## WHAT IS REQUIRED:
Only an exact, complete copy of the listing will serve as the answer.

Content starts

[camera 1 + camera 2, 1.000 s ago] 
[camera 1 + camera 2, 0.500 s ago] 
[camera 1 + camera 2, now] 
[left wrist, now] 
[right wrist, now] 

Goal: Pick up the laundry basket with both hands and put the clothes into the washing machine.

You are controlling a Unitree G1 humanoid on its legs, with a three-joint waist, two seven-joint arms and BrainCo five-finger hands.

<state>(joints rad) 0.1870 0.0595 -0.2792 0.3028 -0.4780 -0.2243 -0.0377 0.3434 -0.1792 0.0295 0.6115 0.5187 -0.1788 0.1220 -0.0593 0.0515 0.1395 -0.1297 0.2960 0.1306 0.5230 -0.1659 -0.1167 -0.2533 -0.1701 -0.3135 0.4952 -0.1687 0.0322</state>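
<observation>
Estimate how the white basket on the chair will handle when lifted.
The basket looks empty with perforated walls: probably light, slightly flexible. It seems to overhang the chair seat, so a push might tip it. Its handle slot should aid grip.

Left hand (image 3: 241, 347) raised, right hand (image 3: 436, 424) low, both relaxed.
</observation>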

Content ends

## EXPECTED ANSWER:
[camera 1 + camera 2, 1.000 s ago] 
[camera 1 + camera 2, 0.500 s ago] 
[camera 1 + camera 2, now] 
[left wrist, now] 
[right wrist, now] 

Goal: Pick up the laundry basket with both hands and put the clothes into the washing machine.

You are controlling a Unitree G1 humanoid on its legs, with a three-joint waist, two seven-joint arms and BrainCo five-finger hands.

<state>(joints rad) 0.1870 0.0595 -0.2792 0.3028 -0.4780 -0.2243 -0.0377 0.3434 -0.1792 0.0295 0.6115 0.5187 -0.1788 0.1220 -0.0593 0.0515 0.1395 -0.1297 0.2960 0.1306 0.5230 -0.1659 -0.1167 -0.2533 -0.1701 -0.3135 0.4952 -0.1687 0.0322</state>
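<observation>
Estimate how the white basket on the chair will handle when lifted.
The basket looks empty with perforated walls: probably light, slightly flexible. It seems to overhang the chair seat, so a push might tip it. Its handle slot should aid grip.

Left hand (image 3: 241, 347) raised, right hand (image 3: 436, 424) low, both relaxed.
</observation>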

The full output has already been given.